» GOAL OF THE EXERCISE: Restate word for word the line containing "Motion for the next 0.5" and each line that follows it, through the last line below, and nothing else.

[Stored items]
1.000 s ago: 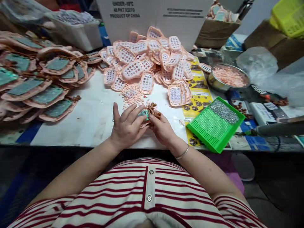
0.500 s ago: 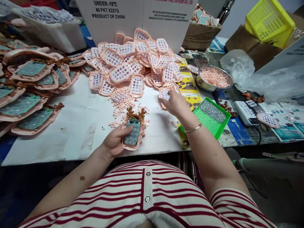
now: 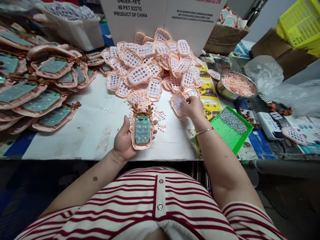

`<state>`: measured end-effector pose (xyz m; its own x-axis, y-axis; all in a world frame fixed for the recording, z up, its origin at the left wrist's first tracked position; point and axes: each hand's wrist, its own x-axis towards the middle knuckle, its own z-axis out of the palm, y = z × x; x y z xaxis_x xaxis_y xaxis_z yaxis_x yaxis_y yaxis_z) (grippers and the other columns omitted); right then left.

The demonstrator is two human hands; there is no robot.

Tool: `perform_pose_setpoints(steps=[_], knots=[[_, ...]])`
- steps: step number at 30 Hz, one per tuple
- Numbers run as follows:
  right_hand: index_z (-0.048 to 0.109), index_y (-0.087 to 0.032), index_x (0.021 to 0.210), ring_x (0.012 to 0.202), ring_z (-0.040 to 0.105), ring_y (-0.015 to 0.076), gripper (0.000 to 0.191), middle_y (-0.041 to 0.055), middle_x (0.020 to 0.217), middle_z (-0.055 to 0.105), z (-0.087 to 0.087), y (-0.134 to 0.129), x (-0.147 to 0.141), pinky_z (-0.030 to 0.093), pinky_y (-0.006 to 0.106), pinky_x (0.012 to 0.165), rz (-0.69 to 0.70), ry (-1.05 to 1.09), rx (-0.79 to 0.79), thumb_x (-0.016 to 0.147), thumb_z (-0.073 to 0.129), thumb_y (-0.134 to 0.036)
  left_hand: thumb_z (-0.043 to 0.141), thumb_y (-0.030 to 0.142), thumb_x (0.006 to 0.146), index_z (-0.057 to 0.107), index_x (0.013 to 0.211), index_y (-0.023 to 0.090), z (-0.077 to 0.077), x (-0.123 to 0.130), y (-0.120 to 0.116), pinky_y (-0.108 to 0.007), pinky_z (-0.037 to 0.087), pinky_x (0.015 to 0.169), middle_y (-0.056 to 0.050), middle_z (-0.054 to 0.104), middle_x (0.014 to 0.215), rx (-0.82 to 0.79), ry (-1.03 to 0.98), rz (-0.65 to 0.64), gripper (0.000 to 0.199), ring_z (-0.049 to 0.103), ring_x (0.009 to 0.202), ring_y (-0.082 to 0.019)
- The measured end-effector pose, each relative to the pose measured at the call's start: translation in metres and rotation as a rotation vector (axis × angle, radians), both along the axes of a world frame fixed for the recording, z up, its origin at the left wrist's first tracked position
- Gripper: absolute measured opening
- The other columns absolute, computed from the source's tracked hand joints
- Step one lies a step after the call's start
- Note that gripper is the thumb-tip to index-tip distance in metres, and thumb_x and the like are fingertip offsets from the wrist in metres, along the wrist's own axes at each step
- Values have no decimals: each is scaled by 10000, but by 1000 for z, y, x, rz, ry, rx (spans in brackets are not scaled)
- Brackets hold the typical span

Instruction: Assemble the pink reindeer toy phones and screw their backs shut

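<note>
On my left hand [image 3: 124, 141] lies a pink toy phone half [image 3: 142, 131] with brown antlers and a green circuit board facing up; the fingers curl behind it and the thumb stands off to the side. To the right, my right hand [image 3: 194, 108] has its fingers closed on the edge of a pink cover with keypad holes [image 3: 178, 104]. A second such cover [image 3: 193, 93] lies just behind it. Between the hands, small loose pink pieces [image 3: 161, 116] are scattered on the white table surface [image 3: 120, 116].
Pink covers [image 3: 138, 75] are heaped against a white carton [image 3: 160, 16]. Antlered halves with boards [image 3: 53, 115] are stacked at left. At right stand a metal bowl of pink pieces [image 3: 237, 85], a green tray of small silver parts [image 3: 233, 133] and a white box-shaped device [image 3: 270, 125].
My left thumb has lifted off the board and the phone half has turned more upright. Under my right hand, one cover has been drawn apart to the left of another. The view has shifted.
</note>
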<state>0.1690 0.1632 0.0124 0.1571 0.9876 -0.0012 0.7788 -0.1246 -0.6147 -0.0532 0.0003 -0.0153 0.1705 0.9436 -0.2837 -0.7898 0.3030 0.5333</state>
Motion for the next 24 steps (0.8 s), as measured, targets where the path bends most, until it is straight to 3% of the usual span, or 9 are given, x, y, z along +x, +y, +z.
perform_pose_setpoints(steps=[5,10,13,17,21,24], knots=[[537,-210,779,532,511,119,208,-32,641,531,-5,-47,-12,444,291,502,101,287,-80,841,661,-364,486,551,984,676,1244,132,2,-2,-3,-435,658,728,-172,766,1158,12,-41,35,528,776,903,-291],[561,-215,785,444,452,73,353,-66,626,549,-32,-108,-25,359,230,387,179,849,-177,730,784,-483,688,570,858,699,1181,127,-2,-3,-5,-459,650,822,-164,775,1127,77,-19,89,548,759,1015,-332],[578,-215,786,490,504,74,401,-73,634,578,-46,-127,-29,400,211,439,149,1063,-224,668,857,-477,749,535,810,699,1172,96,-5,-4,-8,-487,640,866,-191,769,1143,62,45,66,571,745,1062,-361],[617,-215,815,669,625,110,385,-39,755,681,-52,-137,-32,541,252,657,157,1273,-293,678,863,-478,771,514,791,707,1167,103,-7,-5,-13,-485,649,834,-185,779,1125,28,87,43,560,754,1037,-362],[684,-243,1025,887,708,180,360,5,963,772,-50,-142,-34,591,341,847,276,1522,-437,793,766,-506,781,516,780,721,1144,103,-3,-3,-16,-496,641,861,-176,782,1125,43,114,28,554,763,1008,-357],[695,-255,1118,971,722,199,363,7,1036,789,-51,-146,-35,600,370,907,307,1603,-505,834,732,-478,784,520,778,721,1151,106,1,-1,-16,-493,639,864,-173,782,1129,53,133,30,561,768,988,-350]])
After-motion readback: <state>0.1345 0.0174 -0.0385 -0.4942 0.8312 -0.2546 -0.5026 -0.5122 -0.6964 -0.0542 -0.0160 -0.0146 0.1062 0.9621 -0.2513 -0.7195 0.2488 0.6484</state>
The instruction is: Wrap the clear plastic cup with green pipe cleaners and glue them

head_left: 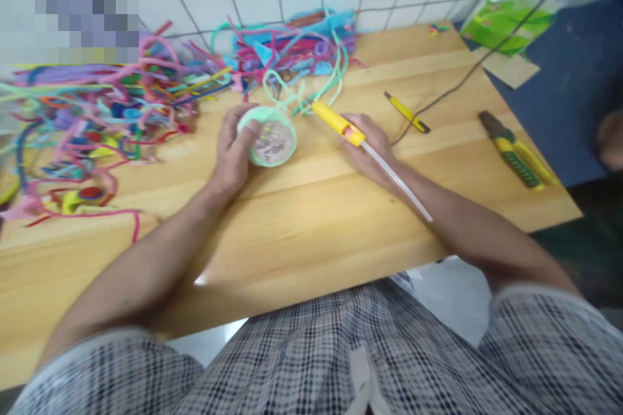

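Note:
My left hand (233, 150) is closed around a round piece with a mint-green rim (294, 142) and a shiny, greyish middle; the thumb lies over its rim. Mint-green pipe cleaners (285, 102) trail from its far side. Wrapped around a yellow hot glue gun (331, 118) is my right hand (366, 150). A pale glue stick (400, 185) sticks out of the gun's back end toward my forearm. The gun's nozzle points left, close to the pipe cleaners; whether it touches them I cannot tell.
Colourful pipe cleaners (292, 45) and a loose heap of craft pieces (92, 136) lie along the wall side. On the right are a yellow utility knife (406, 111), pliers (511, 150) and a dark cord (457, 85). A green-and-white bag (509, 23) stands beyond the table edge.

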Demonstrator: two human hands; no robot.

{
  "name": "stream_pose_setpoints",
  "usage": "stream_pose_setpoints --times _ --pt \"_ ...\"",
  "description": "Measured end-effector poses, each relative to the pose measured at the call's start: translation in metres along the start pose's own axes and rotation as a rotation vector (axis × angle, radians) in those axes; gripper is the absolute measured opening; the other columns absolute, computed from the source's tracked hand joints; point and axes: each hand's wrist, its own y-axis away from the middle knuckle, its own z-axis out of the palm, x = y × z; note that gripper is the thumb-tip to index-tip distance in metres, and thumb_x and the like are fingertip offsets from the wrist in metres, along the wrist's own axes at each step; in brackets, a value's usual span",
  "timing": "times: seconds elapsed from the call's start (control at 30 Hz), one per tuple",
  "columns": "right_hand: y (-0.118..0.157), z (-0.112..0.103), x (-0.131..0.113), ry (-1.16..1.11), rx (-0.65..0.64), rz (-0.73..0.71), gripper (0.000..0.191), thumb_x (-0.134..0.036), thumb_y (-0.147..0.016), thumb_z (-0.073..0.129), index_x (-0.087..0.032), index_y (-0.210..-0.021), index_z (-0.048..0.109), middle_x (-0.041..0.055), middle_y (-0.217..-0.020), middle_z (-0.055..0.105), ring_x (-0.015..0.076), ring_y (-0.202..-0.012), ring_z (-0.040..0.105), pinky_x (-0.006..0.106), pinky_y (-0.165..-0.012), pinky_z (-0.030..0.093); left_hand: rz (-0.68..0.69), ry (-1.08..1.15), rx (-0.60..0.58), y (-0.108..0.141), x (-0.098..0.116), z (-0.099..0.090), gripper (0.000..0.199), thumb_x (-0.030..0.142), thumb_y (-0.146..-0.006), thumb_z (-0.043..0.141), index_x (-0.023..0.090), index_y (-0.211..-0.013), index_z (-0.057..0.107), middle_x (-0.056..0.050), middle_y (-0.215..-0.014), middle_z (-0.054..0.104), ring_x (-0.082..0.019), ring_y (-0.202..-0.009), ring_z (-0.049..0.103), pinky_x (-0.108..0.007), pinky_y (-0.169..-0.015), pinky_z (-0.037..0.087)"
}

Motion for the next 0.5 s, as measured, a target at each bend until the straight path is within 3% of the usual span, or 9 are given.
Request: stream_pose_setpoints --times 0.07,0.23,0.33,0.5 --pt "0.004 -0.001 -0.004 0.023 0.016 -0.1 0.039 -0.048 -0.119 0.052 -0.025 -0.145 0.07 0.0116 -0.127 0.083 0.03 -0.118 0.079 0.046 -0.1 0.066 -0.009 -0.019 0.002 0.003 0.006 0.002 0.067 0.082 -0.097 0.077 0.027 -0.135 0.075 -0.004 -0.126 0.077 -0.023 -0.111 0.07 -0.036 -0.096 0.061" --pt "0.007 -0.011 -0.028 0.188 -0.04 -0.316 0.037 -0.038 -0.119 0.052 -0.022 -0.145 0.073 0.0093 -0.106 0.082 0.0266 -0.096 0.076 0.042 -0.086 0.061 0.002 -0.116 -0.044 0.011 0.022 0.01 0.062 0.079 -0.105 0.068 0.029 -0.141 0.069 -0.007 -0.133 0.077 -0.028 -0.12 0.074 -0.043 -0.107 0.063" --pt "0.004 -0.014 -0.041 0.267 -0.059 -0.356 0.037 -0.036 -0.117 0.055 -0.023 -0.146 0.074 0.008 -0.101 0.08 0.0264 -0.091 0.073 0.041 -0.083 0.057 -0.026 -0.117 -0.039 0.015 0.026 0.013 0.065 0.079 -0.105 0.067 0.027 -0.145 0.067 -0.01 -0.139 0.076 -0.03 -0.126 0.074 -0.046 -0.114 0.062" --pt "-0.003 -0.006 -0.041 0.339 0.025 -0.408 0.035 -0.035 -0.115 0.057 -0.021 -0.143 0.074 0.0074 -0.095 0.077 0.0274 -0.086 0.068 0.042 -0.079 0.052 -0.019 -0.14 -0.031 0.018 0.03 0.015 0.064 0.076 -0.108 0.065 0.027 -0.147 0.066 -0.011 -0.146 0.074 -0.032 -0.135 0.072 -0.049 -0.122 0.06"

» EXERCISE RESPONSE:
Motion for the next 0.5 s, as measured, a target at each bend until the straight path is within 3% of the usual span, or 9 are given.
Request: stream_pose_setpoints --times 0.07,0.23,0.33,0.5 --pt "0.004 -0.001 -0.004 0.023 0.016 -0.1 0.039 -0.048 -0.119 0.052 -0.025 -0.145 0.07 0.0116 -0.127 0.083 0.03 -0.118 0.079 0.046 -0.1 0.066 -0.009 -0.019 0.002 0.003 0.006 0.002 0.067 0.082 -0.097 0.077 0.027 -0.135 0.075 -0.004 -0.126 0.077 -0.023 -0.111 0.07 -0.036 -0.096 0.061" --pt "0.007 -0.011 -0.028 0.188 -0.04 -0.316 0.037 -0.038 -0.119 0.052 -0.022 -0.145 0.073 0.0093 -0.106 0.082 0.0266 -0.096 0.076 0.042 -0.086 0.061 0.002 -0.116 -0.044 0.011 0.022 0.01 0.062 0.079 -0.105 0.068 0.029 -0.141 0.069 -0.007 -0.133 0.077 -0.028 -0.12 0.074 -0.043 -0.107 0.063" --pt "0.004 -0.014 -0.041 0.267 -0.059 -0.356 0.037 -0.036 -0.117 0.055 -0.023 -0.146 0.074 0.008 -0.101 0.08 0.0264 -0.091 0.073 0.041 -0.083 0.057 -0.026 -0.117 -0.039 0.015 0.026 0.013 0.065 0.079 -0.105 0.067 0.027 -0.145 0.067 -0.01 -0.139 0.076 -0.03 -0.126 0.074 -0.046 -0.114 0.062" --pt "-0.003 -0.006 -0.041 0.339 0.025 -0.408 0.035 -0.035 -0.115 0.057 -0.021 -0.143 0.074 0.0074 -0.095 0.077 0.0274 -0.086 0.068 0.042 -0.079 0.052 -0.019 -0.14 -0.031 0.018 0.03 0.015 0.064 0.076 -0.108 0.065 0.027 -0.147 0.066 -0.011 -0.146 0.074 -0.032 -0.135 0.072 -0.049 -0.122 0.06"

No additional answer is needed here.